:: Prompt ::
Copy the listing verbatim, excluding any images found in it.

--

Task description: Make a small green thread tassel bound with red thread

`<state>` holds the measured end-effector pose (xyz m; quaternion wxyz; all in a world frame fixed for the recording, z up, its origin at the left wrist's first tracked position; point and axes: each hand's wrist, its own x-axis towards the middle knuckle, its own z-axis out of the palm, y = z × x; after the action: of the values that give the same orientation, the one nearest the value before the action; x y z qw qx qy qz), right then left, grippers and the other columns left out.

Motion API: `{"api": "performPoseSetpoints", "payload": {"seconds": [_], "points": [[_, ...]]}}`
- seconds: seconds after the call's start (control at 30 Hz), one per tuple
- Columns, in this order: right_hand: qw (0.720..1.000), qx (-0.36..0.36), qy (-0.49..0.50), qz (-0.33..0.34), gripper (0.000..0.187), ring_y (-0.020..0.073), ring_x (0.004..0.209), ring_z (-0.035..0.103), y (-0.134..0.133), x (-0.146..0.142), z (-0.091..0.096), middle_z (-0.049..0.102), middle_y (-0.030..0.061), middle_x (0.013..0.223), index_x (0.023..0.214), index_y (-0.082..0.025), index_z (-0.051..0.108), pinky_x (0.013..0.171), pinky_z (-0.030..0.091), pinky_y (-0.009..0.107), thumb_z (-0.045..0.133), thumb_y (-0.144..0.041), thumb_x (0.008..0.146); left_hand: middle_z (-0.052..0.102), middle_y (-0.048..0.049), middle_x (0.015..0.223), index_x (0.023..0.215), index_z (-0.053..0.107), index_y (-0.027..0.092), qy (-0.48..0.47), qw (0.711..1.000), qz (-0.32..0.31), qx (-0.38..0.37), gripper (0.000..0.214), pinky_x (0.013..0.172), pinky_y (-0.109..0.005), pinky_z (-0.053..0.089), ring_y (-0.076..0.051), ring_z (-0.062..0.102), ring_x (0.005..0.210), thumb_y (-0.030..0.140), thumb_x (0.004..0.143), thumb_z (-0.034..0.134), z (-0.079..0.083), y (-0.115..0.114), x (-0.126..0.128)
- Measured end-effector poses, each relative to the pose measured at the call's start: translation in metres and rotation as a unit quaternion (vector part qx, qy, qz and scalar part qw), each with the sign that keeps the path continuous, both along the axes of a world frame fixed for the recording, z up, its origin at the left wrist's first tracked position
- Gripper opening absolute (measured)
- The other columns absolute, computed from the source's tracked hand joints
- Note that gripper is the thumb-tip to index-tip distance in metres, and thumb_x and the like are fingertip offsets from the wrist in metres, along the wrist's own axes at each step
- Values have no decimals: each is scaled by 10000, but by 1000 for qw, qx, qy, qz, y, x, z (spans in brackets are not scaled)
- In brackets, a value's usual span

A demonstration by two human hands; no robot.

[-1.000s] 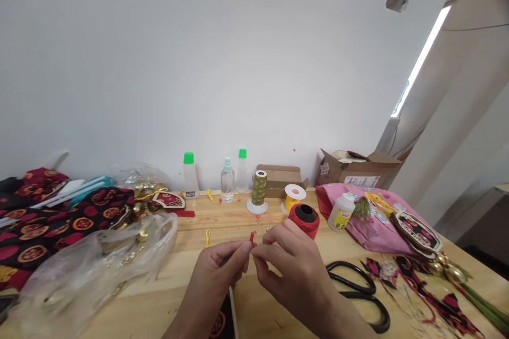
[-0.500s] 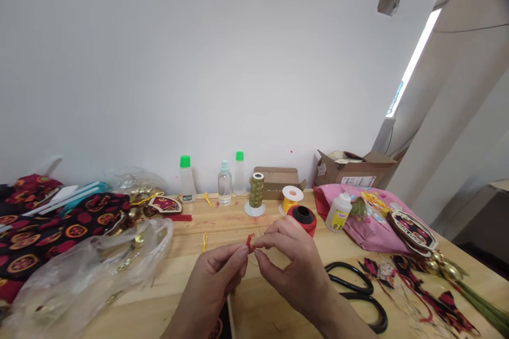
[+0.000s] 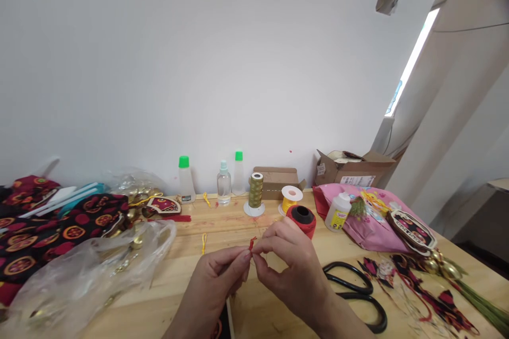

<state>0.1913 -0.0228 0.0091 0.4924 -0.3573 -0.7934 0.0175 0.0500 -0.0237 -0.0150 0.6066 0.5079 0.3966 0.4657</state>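
Observation:
Over the middle of the wooden table, my left hand (image 3: 220, 278) pinches a small looped piece of red cord (image 3: 252, 244) between thumb and forefinger. Its short end sticks up above the fingertips. My right hand (image 3: 292, 267) meets it from the right, thumb and forefinger closed together at the cord. A thin strand seems to run near these fingertips, too fine to make out. Beneath my left wrist, a dark patterned piece with a pale edge (image 3: 230, 318) is mostly hidden. Behind my right hand stands a cone of red thread (image 3: 308, 225).
Black-handled scissors (image 3: 360, 291) and fabric scraps (image 3: 433, 296) lie right, by a pink bag (image 3: 363, 238) and a white glue bottle (image 3: 338, 212). Bottles, an olive thread spool (image 3: 256, 190) and a yellow spool (image 3: 291, 198) line the wall. A clear plastic bag (image 3: 87, 275) lies left.
The fingertips of my right hand have closed in on the red cord, and its upper end stands a little differently. The rest of the table looks the same.

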Motion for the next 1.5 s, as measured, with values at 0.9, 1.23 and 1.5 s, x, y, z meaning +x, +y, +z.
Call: {"api": "performPoseSetpoints", "payload": {"seconds": [0.9,1.23,1.5], "points": [[998,-51,-11,19,87,116,618,475,-2,4,5,535,11,602,612,-142,587,610,374,246,567,-68,652,253,88,470,520,552,170,17,1000,-18,10,314,420,-238,124,-84,160,462,434,682,601,-3,2,-1],[999,14,-26,-16,105,119,593,450,0,4,5,521,15,577,591,-137,564,569,357,248,538,-67,666,259,86,466,478,474,179,42,999,-9,14,352,434,-250,126,-90,170,468,440,686,584,-5,3,-1],[1000,10,-26,-9,101,124,601,452,0,3,1,533,15,586,604,-141,572,560,356,250,544,-61,660,257,90,458,469,474,181,34,999,-4,6,351,429,-246,123,-89,169,461,443,667,599,-4,3,0]]}}
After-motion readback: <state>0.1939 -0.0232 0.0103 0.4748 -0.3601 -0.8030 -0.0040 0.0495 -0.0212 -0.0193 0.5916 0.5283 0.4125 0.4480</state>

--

:: Solution to this task ::
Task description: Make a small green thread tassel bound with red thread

`<state>` holds the measured end-effector pose (xyz m; quaternion wxyz; all in a world frame fixed for the recording, z up, its origin at the left wrist's first tracked position; point and axes: each hand's wrist, its own x-axis towards the middle knuckle, its own z-axis out of the palm, y = z × x; after the action: of the values that give the same orientation, the one nearest the value before the action; x y z qw qx qy qz), right then left, grippers and the other columns left out.

Motion API: `{"api": "performPoseSetpoints", "payload": {"seconds": [_], "points": [[_, ...]]}}`
- seconds: seconds after the call's start (control at 30 Hz), one per tuple
- Columns, in this order: right_hand: qw (0.720..1.000), qx (-0.36..0.36), qy (-0.49..0.50), qz (-0.33..0.34), gripper (0.000..0.187), ring_y (-0.020..0.073), ring_x (0.004..0.209), ring_z (-0.035..0.103), y (-0.134..0.133), x (-0.146..0.142), z (-0.091..0.096), middle_z (-0.049..0.102), middle_y (-0.030..0.061), middle_x (0.013..0.223), index_x (0.023..0.214), index_y (-0.082..0.025), index_z (-0.051..0.108), pinky_x (0.013..0.171), pinky_z (-0.030..0.091), pinky_y (-0.009..0.107), thumb_z (-0.045..0.133), thumb_y (-0.144..0.041), thumb_x (0.008..0.146); left_hand: middle_z (-0.052..0.102), middle_y (-0.048..0.049), middle_x (0.015..0.223), index_x (0.023..0.215), index_z (-0.053..0.107), index_y (-0.027..0.092), qy (-0.48..0.47), qw (0.711..1.000), qz (-0.32..0.31), qx (-0.38..0.37), gripper (0.000..0.214), pinky_x (0.013..0.172), pinky_y (-0.109..0.005), pinky_z (-0.053..0.089), ring_y (-0.076..0.051), ring_z (-0.062..0.102), ring_x (0.005..0.210), thumb_y (-0.030..0.140), thumb_x (0.004..0.143), thumb_z (-0.034..0.134), z (-0.079..0.083), y (-0.115..0.114), x (-0.126..0.128)
- Measured end-effector poses, each relative to the pose measured at the call's start: translation in metres and rotation as a unit quaternion (vector part qx, qy, qz and scalar part qw), each with the sign that keeps the path continuous, both along the axes of a world frame fixed for the recording, z up, its origin at the left wrist's first tracked position
- Gripper opening absolute (measured)
- The other columns absolute, computed from the source's tracked hand joints
- Note that gripper is the thumb-tip to index-tip distance in metres, and thumb_x and the like are fingertip offsets from the wrist in metres, along the wrist's own axes at each step
- Values have no decimals: each is scaled by 10000, but by 1000 for qw, qx, qy, qz, y, x, z (spans in brackets are not scaled)
- In brackets, a value's usual span

A demonstration by two human hands; no robot.

[-1.000s] 
[-0.500s] 
[+0.000s] 

<state>0.1913 -0.0228 0.0091 0.4924 -0.3573 -0.7934 0.0175 0.0500 -0.0237 -0.0150 0.6066 0.5079 0.3966 0.4657</state>
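Observation:
Over the middle of the wooden table, my left hand (image 3: 220, 278) pinches a small looped piece of red cord (image 3: 252, 244) between thumb and forefinger. Its short end sticks up above the fingertips. My right hand (image 3: 292, 267) meets it from the right, thumb and forefinger closed together at the cord. A thin strand seems to run near these fingertips, too fine to make out. Beneath my left wrist, a dark patterned piece with a pale edge (image 3: 230, 318) is mostly hidden. Behind my right hand stands a cone of red thread (image 3: 308, 225).
Black-handled scissors (image 3: 360, 291) and fabric scraps (image 3: 433, 296) lie right, by a pink bag (image 3: 363, 238) and a white glue bottle (image 3: 338, 212). Bottles, an olive thread spool (image 3: 256, 190) and a yellow spool (image 3: 291, 198) line the wall. A clear plastic bag (image 3: 87, 275) lies left.
The fingertips of my right hand have closed in on the red cord, and its upper end stands a little differently. The rest of the table looks the same.
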
Motion for the next 1.5 s, as measured, with values at 0.9, 1.23 and 1.5 s, x, y, z meaning +x, +y, +z.
Call: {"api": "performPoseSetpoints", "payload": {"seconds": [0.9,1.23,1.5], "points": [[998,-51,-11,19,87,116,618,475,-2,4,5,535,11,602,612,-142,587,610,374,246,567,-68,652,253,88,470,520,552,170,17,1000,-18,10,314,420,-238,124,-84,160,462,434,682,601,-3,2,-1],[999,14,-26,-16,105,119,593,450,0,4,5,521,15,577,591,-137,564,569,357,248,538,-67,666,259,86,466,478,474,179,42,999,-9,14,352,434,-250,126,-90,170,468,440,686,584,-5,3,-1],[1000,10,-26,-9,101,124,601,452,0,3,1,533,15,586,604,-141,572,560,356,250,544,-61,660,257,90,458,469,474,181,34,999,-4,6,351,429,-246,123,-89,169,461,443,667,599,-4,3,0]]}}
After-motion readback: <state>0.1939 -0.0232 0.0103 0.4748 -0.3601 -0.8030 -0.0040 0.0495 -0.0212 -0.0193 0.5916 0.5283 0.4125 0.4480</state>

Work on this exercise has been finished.